Status Submitted

Workspace Cloudability

Categories Cloudability Savings Automation

Created by Guest

Created on Nov 6, 2025

Cloudability feature that analyzes Azure Event Hubs and reports over-provisioning and rightsizing recommendations

What We Need

A Cloudability feature that analyzes Azure Event Hubs usage and tells us when we're paying for more capacity than we need (or when we're about to hit limits).

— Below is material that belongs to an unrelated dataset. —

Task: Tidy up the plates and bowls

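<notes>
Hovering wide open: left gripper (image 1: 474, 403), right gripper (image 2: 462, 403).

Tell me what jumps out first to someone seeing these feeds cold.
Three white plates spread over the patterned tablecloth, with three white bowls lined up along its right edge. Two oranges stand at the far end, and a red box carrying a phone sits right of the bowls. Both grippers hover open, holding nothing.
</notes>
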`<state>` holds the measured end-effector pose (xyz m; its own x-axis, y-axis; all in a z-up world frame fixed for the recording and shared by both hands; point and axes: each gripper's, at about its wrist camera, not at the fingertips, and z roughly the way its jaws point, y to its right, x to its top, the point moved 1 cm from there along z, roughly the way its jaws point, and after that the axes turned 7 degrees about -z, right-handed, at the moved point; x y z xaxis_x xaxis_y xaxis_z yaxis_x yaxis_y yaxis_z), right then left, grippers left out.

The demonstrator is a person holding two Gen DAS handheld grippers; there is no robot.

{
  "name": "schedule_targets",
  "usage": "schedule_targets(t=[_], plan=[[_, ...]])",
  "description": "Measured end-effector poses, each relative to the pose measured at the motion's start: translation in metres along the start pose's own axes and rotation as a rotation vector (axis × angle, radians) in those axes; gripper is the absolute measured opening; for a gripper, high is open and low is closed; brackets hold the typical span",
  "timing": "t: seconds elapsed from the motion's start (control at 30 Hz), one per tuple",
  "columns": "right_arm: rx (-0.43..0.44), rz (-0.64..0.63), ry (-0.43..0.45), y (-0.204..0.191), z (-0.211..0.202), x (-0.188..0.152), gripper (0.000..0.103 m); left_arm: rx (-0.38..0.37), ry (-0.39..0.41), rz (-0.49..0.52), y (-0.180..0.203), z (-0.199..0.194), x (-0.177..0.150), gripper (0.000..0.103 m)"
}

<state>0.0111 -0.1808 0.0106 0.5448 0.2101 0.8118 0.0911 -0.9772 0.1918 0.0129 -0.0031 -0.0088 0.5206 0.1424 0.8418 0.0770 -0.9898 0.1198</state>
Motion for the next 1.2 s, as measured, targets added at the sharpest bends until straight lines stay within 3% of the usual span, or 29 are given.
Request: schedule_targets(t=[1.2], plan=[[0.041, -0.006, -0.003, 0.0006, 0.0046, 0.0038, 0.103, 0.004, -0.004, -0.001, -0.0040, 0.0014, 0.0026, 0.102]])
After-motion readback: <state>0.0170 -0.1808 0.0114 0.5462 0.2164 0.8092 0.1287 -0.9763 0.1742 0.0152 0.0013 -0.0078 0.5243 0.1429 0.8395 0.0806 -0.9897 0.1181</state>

Since tier and capacity are set at the namespace level, we need rightsizing recommendations at that level - but with visibility into what each individual event hub is consuming.

Why This Matters

Event Hubs can get expensive fast, especially Premium tier. We need to know:

Are we overprovisioned? (wasting money)
Are we about to hit limits? (performance risk)
Should we split or consolidate namespaces?

Should we switch between Standard and Premium tiers?

Analysis Scope - What to Support

Multi-Level Analysis (Priority Order)

Single Namespace Analysis - Deep dive with individual event hub breakdown
- Shows total namespace utilization
- Breaks down which event hubs are consuming what percentage
- Identifies "noisy neighbors" hogging resources
Batch Namespace Analysis - Multiple namespaces in one report
- Summary view: "15 namespaces analyzed, 8 optimization opportunities, $12K/month savings"
- Drill down into any namespace for details
Subscription-Level - All namespaces in a subscription

Cross-Subscription - All namespaces across multiple subscriptions

Why Individual Event Hub Visibility Matters

Even though we rightsize at the namespace level, we need to see individual event hub usage to make smart decisions:

Example: prod-eventhub-namespace (Premium, 2 PUs, $2,400/month)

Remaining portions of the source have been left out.